Öğrenciler dışında bu işletmelerde çalışarak geçimlerini sağlayan ahçılar, müsizyenler, garsonlar var. İçerisinden geçilen süreçte evlerine ekmek götüremiyor ve hemen hiç birisi böbürlenilerek duyuruları yapılan, pirim amaçlı kullanlan, devlet ödeneklerinden de yararlanamıyor!
Devlet ve şu anki iktidar sahipleri, her zaman olduğu gibi varoluş amacını yerine getirerek; gençleri, küçük esnafı, işçiyi, halkı değil şirket sahiplerini, zenginleri, büyük burjuvaziyi koruma altına almış durumda!

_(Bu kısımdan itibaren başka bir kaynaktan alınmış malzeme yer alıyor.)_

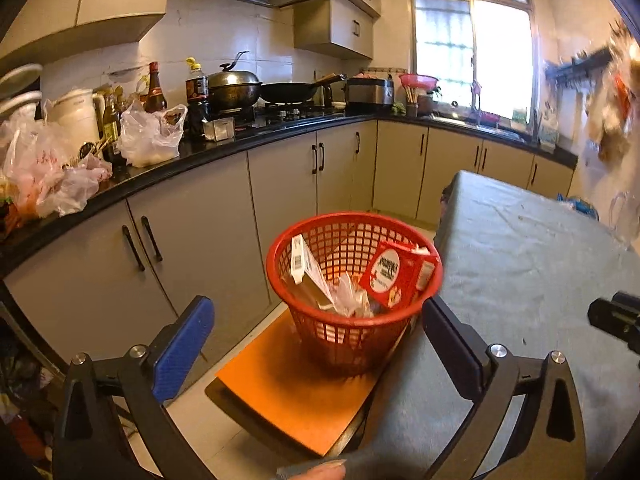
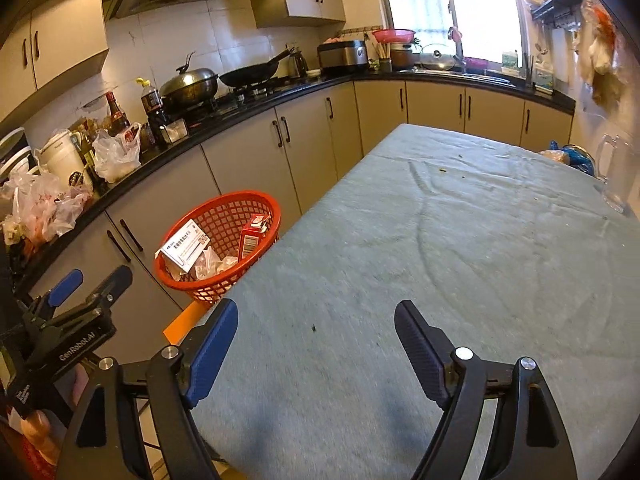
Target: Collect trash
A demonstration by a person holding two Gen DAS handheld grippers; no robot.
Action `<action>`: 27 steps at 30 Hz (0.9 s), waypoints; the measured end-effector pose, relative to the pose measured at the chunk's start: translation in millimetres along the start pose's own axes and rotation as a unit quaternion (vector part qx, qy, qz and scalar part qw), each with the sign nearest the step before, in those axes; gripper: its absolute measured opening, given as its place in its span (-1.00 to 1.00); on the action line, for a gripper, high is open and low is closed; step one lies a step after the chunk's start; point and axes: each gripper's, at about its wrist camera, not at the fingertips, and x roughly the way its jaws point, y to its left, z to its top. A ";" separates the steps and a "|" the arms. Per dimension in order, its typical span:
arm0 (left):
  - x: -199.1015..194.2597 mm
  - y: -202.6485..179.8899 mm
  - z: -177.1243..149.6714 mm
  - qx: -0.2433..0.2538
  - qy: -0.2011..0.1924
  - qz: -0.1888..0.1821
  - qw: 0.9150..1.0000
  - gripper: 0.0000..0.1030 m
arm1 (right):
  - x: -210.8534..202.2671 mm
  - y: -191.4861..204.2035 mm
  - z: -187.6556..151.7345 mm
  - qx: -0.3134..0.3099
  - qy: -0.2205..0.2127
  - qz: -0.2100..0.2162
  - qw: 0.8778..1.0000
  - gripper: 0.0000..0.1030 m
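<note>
A: Looking along the left gripper (image 1: 316, 340), I see its fingers spread wide with nothing between them, aimed at the red mesh basket (image 1: 320, 340).

B: Where does the basket stand?

A: On an orange stool (image 1: 296, 404), right against the edge of the table's grey-green cloth (image 2: 460, 248). The trash is inside: a white carton (image 1: 306, 270) leaning on the left wall, a red carton (image 1: 390, 274) tilted against the right wall, and crumpled clear wrappers (image 1: 348, 296) low between them (blurred, so I cannot say what they once held).

B: And the right gripper?

A: The right gripper (image 2: 316, 350) is released too, jaws apart above the cloth, gripping nothing. Under it the cloth shows only creases and a few dark crumbs (image 2: 314, 328).

B: Anything else on the table?

A: A clear glass mug (image 2: 610, 176) and a blue bag (image 2: 576, 158) at the far right edge, well apart from both grippers.

B: Behind all that?

A: A black countertop (image 2: 256, 104) with a lidded wok (image 2: 192, 84), a frying pan (image 2: 252, 72), bottles and plastic bags.
</note>
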 end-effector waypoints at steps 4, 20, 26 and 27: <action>-12.1 -4.8 -9.3 0.000 0.002 -0.023 1.000 0.99 | -13.0 3.8 -17.4 -0.001 -0.007 -0.004 1.000 0.67; -35.8 -5.7 -34.8 0.009 0.012 0.006 1.000 0.99 | -33.5 17.3 -51.5 -0.022 -0.014 -0.022 0.999 0.69; -36.1 -12.2 -35.7 0.024 0.011 0.006 1.000 0.99 | -30.7 18.1 -53.7 -0.028 -0.008 -0.020 0.999 0.69; -36.0 -12.9 -36.0 0.024 0.010 0.006 1.000 0.99 | -30.6 18.0 -54.3 -0.028 -0.009 -0.021 0.999 0.69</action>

Buna karşılık tıpkı bu süreçte mağdur olan, görmezden gelinen her kesim gibi kendi öz örgütlülük ve platformlarını kuran kafe, bar ve restoran işletmecileri ile çalışanları ciddi bir çalışma örüyorlar. Ankara’da özellikle Çankaya ilçesinde kafanızı ne tarafa çevirseniz KaBaRe’nin bir afişi ile karşılaşıyorsunuz, sosyal medya üzerinde görsellerini ve sokak eylemliliklerini duyuyor, görüyorsunuz …

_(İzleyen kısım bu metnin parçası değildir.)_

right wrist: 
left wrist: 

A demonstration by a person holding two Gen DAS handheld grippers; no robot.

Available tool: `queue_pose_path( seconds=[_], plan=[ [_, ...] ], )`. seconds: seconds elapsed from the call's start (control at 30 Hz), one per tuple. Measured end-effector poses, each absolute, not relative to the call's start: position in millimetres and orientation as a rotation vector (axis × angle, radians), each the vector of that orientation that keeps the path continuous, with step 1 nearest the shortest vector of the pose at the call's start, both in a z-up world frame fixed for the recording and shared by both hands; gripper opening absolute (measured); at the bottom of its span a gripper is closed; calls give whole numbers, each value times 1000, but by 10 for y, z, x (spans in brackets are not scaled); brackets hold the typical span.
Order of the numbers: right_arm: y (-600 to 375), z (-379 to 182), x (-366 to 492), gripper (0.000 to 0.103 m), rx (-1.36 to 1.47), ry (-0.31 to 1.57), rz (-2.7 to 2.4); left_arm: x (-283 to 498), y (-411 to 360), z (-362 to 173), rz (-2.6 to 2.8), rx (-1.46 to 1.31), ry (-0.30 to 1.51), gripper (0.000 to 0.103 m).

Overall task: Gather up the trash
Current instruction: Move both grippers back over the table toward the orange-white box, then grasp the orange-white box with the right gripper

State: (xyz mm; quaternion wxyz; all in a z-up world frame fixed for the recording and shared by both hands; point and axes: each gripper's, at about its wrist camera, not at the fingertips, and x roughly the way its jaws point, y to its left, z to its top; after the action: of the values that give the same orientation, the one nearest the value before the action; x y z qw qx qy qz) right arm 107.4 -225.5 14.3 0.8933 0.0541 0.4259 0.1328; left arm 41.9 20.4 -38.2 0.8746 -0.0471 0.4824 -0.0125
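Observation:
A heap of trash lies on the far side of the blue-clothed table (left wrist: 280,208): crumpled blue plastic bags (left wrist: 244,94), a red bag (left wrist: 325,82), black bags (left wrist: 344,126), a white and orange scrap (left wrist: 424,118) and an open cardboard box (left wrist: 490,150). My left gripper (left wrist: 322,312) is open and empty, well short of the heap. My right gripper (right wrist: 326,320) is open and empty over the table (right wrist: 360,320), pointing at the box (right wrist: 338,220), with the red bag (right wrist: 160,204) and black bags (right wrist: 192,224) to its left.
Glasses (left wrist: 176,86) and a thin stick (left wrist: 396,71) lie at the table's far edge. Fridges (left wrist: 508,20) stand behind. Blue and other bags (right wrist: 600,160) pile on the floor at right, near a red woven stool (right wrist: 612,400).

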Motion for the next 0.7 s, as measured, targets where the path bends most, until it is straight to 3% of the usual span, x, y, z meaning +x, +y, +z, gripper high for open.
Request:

Şimdilik sadece Ankara içerisinde bir oluşum, fakat platform çok kısa sürede ciddi bir görünürlük kazandı ve haklı talepleriyle seslerini yükseltti. Farklı illerden (Adana, Antalya gibi), eylemlere eş zamanlı katılımlar oluyor. Platformun ilerleyen süreçlerde daha da genişlemek gibi bir düşüncesi de mevcut.